→ **Prompt**
From the first line of the material below to the line containing "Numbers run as", repeat every line exactly and add nothing.

[[ Given records, beginning ]]

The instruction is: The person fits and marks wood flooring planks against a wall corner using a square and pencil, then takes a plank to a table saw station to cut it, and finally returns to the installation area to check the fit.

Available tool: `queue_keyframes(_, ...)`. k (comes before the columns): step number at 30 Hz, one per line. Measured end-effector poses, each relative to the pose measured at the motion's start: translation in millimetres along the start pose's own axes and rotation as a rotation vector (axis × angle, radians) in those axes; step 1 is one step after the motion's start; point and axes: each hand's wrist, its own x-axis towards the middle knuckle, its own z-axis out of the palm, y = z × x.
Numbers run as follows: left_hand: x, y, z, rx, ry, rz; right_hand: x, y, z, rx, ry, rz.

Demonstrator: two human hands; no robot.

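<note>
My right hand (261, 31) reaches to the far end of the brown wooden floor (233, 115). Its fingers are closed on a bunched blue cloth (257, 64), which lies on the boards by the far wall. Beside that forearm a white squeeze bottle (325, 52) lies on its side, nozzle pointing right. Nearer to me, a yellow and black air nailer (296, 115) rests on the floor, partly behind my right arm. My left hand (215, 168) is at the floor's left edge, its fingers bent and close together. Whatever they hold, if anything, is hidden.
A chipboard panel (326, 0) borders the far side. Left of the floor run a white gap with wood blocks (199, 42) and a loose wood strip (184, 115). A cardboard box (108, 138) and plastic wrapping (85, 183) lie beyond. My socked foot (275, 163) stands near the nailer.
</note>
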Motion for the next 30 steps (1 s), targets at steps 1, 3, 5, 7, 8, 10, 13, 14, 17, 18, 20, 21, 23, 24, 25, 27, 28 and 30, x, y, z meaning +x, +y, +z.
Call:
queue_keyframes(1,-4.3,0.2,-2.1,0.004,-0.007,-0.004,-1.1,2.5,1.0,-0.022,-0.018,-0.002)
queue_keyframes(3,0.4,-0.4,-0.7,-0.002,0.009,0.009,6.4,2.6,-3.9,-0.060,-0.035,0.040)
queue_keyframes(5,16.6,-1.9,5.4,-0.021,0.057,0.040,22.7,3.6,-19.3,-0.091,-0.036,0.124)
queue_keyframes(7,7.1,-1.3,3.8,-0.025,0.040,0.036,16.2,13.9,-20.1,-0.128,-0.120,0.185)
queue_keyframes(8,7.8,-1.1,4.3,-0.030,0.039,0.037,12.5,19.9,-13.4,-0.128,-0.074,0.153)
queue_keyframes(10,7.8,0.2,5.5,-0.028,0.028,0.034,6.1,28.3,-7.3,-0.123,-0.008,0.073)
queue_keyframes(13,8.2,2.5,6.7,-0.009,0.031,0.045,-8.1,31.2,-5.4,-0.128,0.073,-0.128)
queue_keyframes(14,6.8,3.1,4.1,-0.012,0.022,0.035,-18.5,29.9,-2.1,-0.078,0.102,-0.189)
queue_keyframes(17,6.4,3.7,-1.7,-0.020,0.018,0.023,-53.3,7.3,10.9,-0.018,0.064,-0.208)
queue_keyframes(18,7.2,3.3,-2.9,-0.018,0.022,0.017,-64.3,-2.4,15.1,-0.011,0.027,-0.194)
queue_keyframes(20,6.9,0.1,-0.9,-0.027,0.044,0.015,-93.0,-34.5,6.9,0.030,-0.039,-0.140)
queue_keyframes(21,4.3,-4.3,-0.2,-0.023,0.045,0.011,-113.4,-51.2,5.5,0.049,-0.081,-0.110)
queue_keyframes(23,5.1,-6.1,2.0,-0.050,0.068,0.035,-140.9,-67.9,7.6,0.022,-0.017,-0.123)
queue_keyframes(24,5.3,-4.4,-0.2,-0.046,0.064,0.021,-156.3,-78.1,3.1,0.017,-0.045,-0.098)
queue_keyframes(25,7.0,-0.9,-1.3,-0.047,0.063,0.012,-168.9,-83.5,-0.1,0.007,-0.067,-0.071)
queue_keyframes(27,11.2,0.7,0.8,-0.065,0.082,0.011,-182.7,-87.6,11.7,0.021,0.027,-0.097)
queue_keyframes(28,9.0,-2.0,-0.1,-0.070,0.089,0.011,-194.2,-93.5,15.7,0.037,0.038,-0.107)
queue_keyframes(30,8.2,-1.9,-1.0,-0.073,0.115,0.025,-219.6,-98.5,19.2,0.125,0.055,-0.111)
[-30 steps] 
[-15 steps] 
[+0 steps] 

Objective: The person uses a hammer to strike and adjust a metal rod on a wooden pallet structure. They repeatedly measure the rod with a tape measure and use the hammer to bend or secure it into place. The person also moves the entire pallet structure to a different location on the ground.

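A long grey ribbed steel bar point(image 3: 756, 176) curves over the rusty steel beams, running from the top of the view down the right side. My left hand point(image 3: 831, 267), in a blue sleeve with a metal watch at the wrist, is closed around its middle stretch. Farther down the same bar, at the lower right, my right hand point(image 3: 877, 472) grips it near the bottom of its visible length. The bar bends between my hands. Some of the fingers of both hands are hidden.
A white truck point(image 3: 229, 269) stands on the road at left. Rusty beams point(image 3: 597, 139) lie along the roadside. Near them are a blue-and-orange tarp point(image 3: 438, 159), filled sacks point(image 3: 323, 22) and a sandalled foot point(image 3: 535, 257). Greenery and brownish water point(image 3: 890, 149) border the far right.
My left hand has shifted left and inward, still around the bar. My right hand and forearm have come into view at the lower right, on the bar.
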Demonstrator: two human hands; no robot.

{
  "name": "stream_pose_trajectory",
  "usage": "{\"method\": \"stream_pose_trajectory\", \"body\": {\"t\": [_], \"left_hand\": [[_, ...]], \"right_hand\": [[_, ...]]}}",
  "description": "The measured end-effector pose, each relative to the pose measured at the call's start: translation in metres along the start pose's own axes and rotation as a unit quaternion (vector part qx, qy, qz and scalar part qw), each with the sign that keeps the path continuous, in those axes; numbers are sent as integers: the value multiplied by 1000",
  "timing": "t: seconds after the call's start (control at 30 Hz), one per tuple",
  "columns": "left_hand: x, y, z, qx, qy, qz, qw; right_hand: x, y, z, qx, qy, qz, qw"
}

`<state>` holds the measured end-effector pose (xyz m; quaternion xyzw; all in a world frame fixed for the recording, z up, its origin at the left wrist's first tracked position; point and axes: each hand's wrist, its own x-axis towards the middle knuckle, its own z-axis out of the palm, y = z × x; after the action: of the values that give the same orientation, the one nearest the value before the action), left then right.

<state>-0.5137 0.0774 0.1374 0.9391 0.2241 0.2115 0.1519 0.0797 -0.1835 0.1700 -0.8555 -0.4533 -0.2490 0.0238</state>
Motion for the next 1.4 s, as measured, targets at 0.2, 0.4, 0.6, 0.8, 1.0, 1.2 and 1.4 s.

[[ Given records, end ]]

→ **Reply**
The instruction is: The person fits and marks wood flooring planks against a wall corner using a square and pencil, then takes a plank to a table saw station to cut it, and finally returns to the installation area to check the fit.

Available tool: `queue_keyframes(_, ...)`. k (comes before the columns): step number at 30 Hz, one per line. Measured end-effector poses, each relative to the pose measured at the motion's start: translation in millimetres along the start pose's own axes and rotation as a rotation vector (axis × angle, radians) in those axes; step 1 is one step after the motion's start; point and axes: each hand's wrist, its own x-axis towards the middle knuckle, its own z-axis out of the palm, y = z × x.
Numbers run as follows: left_hand: x, y, z, rx, ry, rz; right_hand: x, y, z, rx, ry, rz.

No further answer is required.